[whatwg] Make quoted attributes a conformance criteria

Ian Hickson ian at hixie.ch
Sun Aug 2 19:45:45 PDT 2009


On Thu, 23 Jul 2009, Keryx Web wrote:
> 
> I'd say it is safe to say that using quotation marks for attribute 
> values, always, except perhaps for collapsed, boolean attributes, has 
> been regarded as best practice for a long time now. Speaking as an 
> instructor for newbies, enforcing quotation marks has proven its value 
> countless of times for me and my students. I'd say that all of my 
> colleagues in WaSP EduTF would agree on that. [...]

For the WHATWG, it doesn't matter how many people agree on something, as 
we base the spec's text on reasoned debate and research. :-)


> With this in mind I suggest that the spec would be improved in the 
> (below) following ways, and that we open a discussion about requiring 
> quotation marks for all non-boolean attributes as a conformance 
> criterion.
> 
> Suggested spec edits (some written in a diff-ish way, not all a true 
> diff, though):
> 
> Section 1.9
> 
> Keep:
> Attributes are placed inside the start tag, and consist of a name and a 
> value, separated by an "=" character. The attribute value can be left 
> unquoted if it doesn't contain any special characters. Otherwise, it has 
> to be quoted using either single or double quotes.

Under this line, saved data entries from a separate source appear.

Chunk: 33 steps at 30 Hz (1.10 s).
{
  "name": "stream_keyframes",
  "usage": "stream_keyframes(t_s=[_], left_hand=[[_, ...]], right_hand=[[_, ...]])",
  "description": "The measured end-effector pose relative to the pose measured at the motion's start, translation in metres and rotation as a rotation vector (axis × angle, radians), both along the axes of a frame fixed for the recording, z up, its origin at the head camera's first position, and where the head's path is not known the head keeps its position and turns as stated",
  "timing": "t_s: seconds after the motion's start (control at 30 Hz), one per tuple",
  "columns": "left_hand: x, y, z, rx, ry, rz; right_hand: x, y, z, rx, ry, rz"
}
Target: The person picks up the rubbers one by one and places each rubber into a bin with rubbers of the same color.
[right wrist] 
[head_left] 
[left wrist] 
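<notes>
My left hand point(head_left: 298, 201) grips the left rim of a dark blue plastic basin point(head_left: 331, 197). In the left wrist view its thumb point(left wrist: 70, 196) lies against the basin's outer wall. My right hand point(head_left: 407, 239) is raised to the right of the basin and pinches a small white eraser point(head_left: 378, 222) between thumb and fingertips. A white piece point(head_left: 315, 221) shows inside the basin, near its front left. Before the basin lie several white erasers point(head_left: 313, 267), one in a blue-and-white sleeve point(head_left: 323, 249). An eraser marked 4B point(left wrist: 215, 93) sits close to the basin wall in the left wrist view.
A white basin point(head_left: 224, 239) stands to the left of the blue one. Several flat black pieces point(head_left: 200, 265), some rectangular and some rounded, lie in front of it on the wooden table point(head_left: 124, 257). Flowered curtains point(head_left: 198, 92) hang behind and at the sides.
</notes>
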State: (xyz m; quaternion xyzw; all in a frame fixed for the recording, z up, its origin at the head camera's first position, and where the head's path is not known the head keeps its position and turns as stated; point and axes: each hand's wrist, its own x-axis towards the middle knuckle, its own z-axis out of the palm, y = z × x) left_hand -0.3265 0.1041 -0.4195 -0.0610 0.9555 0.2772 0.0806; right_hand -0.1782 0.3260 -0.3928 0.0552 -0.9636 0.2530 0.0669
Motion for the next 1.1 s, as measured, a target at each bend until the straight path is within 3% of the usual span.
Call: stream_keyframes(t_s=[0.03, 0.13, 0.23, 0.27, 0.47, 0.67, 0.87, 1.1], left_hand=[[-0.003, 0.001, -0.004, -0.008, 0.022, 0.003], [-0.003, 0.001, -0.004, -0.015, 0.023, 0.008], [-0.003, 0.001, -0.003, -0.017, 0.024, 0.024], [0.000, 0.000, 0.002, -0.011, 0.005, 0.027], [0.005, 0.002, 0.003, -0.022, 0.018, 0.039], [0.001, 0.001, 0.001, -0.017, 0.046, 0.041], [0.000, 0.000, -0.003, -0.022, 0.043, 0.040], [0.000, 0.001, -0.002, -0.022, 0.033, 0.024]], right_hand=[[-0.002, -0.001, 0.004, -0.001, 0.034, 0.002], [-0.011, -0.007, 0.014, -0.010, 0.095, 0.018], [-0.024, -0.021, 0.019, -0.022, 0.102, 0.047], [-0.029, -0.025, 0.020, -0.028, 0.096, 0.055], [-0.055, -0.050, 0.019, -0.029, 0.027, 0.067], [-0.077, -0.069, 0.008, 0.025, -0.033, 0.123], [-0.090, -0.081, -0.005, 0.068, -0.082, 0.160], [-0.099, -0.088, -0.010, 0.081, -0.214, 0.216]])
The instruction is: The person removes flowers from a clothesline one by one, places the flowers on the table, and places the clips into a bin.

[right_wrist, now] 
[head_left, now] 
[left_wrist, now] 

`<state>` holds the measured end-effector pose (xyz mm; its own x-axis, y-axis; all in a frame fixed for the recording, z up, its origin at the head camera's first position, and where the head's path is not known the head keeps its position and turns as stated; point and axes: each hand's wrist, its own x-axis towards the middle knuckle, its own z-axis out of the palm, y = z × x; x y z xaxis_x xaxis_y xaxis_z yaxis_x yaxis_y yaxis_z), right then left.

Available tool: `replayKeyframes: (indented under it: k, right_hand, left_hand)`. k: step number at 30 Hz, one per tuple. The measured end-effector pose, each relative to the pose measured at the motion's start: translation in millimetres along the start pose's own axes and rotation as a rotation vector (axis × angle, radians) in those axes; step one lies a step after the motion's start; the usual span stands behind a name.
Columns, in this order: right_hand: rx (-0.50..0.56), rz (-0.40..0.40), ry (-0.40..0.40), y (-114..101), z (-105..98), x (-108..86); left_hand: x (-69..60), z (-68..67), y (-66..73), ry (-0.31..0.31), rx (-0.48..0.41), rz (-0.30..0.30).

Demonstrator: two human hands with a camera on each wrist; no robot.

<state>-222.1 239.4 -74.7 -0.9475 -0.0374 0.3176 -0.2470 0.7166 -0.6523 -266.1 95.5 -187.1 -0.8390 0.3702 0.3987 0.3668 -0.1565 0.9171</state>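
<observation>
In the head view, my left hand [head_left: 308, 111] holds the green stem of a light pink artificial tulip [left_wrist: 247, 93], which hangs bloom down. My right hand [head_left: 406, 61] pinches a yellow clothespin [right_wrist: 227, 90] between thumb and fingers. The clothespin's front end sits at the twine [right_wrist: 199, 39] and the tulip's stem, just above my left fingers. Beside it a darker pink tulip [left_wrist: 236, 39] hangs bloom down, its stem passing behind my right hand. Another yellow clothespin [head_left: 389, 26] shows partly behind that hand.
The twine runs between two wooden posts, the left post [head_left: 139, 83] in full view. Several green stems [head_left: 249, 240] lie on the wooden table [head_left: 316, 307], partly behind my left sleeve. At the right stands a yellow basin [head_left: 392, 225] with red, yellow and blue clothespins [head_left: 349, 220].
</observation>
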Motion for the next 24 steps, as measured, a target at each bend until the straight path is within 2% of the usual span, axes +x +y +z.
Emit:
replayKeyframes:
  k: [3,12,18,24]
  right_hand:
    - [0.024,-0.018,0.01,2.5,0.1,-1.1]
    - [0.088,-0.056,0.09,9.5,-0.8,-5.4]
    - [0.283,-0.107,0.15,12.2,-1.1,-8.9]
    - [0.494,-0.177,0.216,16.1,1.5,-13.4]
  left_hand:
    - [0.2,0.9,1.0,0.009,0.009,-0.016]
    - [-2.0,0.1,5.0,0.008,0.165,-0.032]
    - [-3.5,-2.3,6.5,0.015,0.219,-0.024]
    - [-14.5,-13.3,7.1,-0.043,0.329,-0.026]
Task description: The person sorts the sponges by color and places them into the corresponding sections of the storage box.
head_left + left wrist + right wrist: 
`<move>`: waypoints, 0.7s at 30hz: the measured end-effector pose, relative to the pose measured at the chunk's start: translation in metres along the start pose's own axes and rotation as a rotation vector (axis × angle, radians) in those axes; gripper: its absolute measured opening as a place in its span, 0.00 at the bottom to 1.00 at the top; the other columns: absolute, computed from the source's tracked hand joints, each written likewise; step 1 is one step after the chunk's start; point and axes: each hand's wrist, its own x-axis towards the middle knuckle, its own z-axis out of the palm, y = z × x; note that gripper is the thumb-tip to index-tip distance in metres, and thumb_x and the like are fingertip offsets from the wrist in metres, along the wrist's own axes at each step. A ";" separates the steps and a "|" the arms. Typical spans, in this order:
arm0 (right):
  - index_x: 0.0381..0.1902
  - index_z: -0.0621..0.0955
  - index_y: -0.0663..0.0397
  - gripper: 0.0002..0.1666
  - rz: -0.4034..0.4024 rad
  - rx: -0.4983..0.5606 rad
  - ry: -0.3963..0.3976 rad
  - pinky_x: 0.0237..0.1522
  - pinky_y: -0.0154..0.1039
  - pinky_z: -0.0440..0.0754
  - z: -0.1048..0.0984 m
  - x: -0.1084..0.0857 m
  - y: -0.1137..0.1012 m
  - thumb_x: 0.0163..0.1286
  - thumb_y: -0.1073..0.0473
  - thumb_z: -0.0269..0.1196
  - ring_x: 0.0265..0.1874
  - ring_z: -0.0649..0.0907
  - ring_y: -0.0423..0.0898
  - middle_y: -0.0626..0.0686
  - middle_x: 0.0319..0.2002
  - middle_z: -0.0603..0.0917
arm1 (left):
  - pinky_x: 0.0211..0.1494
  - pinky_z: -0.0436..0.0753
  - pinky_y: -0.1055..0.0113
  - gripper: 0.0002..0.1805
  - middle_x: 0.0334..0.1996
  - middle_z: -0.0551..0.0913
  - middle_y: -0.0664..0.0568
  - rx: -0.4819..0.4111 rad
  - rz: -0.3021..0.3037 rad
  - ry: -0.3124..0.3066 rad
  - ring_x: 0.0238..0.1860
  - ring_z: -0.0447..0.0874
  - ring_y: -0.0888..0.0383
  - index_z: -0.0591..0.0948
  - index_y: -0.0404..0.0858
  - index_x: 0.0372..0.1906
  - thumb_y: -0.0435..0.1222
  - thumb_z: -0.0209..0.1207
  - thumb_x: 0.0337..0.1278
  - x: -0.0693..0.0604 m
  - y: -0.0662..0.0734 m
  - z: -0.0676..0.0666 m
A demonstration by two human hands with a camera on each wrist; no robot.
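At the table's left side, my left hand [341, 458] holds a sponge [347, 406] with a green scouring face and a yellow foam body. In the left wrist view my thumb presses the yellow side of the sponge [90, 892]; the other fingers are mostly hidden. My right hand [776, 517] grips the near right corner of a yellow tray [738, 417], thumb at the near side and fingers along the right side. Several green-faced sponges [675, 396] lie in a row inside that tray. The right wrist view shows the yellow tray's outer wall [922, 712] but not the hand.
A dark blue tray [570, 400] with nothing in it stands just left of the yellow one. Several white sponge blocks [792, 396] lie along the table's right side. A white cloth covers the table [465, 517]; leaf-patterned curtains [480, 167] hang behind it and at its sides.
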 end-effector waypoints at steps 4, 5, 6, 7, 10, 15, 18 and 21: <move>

The value, along with 
> the "=" character, can be omitted altogether if the value is the empty 
> string.
> 
> Add:
> In order to avoid errors and increase readability, using quotes is 
> highly recommended for all non-omitted attribute values.
> 
> [edit a lot of examples to include quotes]
> 
> 9.1.2.3
> 
> No suggested text, but a rewrite will be necessary if quotation marks becomes
> a conformance criterion.

Instead of preventing anyone from not using quote marks, I would instead 
recommend asking your validator vendor to offer you an option to require 
quote marks and warn you when you have forgotten them.

This would address your use case, as far as I can tell, without preventing 
anyone who _likes_ omitting quote marks from doing so.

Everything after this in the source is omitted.